Audio drama, by its very nature, is a disembodied medium - they don't call it "the cinema of the mind" for nothing - and the finished product that our audience gets is sound, a drama that they experience only by listening to it. What difference does it make whether the sound that they hear comes from a radio, computer speakers, iPod earphones? Actually quite a lot, just as the entertainment experience of TV is different from going to the movies or theatre and this needs to be considered by the writer and producer.

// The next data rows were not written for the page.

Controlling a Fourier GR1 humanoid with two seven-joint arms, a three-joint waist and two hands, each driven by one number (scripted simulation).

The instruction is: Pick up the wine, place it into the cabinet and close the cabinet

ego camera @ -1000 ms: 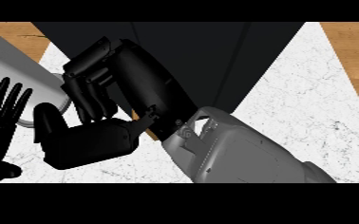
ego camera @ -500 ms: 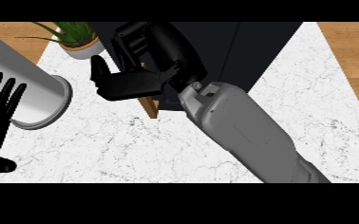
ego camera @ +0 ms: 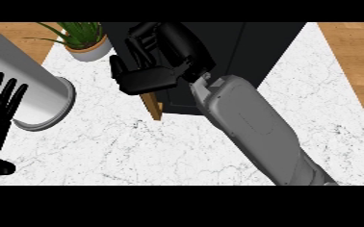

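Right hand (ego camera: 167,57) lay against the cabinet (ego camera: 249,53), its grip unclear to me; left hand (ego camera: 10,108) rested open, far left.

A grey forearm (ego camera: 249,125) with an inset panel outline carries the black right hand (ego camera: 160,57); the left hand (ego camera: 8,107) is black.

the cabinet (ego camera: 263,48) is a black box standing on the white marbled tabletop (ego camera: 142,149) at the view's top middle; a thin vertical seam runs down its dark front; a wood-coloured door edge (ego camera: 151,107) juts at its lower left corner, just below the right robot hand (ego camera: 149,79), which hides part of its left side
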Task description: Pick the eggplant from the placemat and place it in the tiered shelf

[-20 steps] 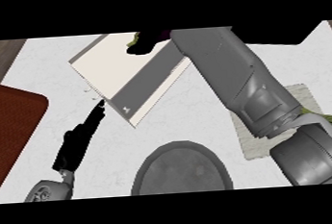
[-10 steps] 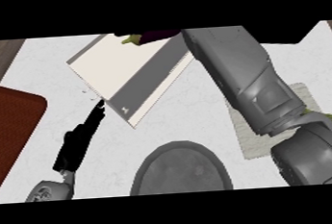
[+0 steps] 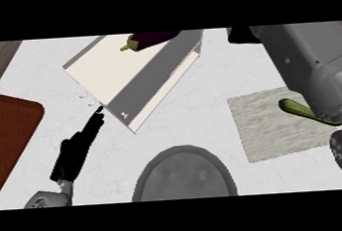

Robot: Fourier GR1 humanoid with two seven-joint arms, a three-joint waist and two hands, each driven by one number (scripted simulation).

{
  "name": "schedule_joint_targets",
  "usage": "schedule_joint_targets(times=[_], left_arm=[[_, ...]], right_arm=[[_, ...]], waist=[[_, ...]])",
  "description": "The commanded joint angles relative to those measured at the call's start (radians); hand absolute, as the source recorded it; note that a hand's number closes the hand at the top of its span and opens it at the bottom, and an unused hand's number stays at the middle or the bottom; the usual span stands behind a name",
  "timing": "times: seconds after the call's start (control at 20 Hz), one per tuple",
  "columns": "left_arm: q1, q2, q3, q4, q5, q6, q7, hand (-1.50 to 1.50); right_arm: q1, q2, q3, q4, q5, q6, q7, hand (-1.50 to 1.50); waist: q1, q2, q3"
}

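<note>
At the far edge of the cream, grey-walled tiered shelf lies the dark purple eggplant, apart from my right hand; so little of that hand shows that I cannot tell whether it is open or closed. I judge the placing nearly done, and the next move calls for lifting that arm clear without nudging the shelf. My left hand lies open, fingers straight, at the lower left.

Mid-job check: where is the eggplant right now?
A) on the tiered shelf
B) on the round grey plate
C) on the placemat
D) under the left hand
A: the eggplant lies on the white top of the tiered shelf, at the view's upper edge, apart from the placemat.
</note>
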Motion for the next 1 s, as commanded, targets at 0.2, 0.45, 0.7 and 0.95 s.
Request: schedule_joint_targets(times=[0.2, 0.45, 0.7, 0.95], left_arm=[[-0.002, -0.007, 0.014, -0.011, 0.005, 0.002, 0.005, 0.00], [-0.010, -0.024, 0.013, 0.009, -0.003, 0.012, -0.001, 0.00], [-0.059, -0.016, 0.017, 0.027, -0.009, 0.000, 0.032, 0.00], [0.026, -0.025, -0.022, -0.026, -0.027, -0.002, -0.013, 0.00]], right_arm=[[0.122, -0.247, -0.010, 0.027, 0.006, 0.197, -0.028, -1.50], [0.190, -0.309, 0.002, 0.023, 0.024, 0.303, -0.130, -1.50], [0.197, -0.358, 0.006, 0.027, 0.032, 0.399, -0.167, -1.50], [0.211, -0.408, 0.028, 0.042, 0.065, 0.418, -0.171, -1.50]], waist=[[-0.009, 0.001, 0.001], [-0.001, 0.006, 0.002], [0.004, 0.010, 0.002], [0.026, 0.008, 0.003]])
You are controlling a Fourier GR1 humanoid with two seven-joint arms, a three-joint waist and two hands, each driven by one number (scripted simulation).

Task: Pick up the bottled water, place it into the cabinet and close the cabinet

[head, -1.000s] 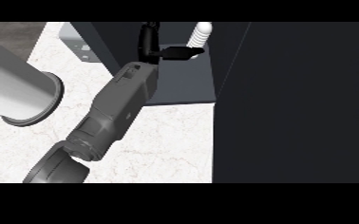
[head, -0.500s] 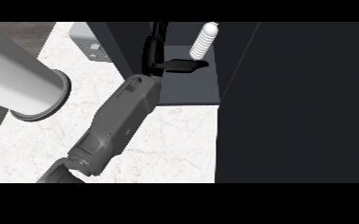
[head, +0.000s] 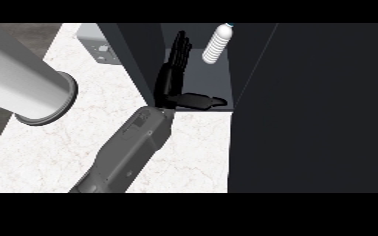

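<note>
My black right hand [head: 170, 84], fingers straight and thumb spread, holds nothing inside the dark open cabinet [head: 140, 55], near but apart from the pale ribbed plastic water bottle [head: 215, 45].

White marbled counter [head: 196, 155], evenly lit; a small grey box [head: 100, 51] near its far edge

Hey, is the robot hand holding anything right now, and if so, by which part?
Nothing is held. The robot hand is open, fingers straight, inside the cabinet; the bottled water stands apart from it, to its right.
</note>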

Radio for example must cater to a broader audience, which is why genre subjects don't seem to do well, no matter how dedicated a fan-following they have. Radio also has an immediacy about it, in that it is "the arrow spent". Once it has been broadcast the listener can't re-wind radio to try to catch something a second time because they didn't hear it properly or understand it fully the first time. Of course the ABC usually has its programs available online later but that begs the question doesn't it? If the listener gets lost during the production, they won't make the effort to get the mp3 download so that they can listen to it again, they'll just switch off.
This means that there has to be absolute clarity in the dialog and its delivery, with no long and convoluted monologues or scenes with half-a-dozen characters chattering at odds with each other. In fact large casts are a drawback in general since, unless they are individually memorable, the listener will become confused by the role of each.
Your character's actions need to be telegraphed to the listener in a way that makes them easy to visualise. I don't mean you have to descend to "This gun that I have in my right hand is loaded" but there are things, like panning, that might come across well on stereo earphones that are lost on a mono' radio.
I'm not saying that one is better than the other, as an entertainment medium each has its niche. Downloadable, syndicated files such as podcast audio drama can be paused, rewound and listened to as many times as you like at your convenience. However you need to find them, download them and play them - conscious steps that podcasting helps but does not eliminate. Broadcast radio is mass-media, reaching a big audience that would not normally come looking for your work and for listeners is much more convenient and spontaneous - you just switch it on station surf until you hit something you like and listen.
Is there a compromise between the two? Of course - internet radio! These are internet websites that stream programmes on a set schedule so that you can log onto them and listen to what comes up. This would be much more spontaneous than choosing something and downloading it yourself, widening your listening experience. I wonder how affordable it is to listen to streamed audio dramas on an internet enabled mobile phone such as the iPhone using Tuner?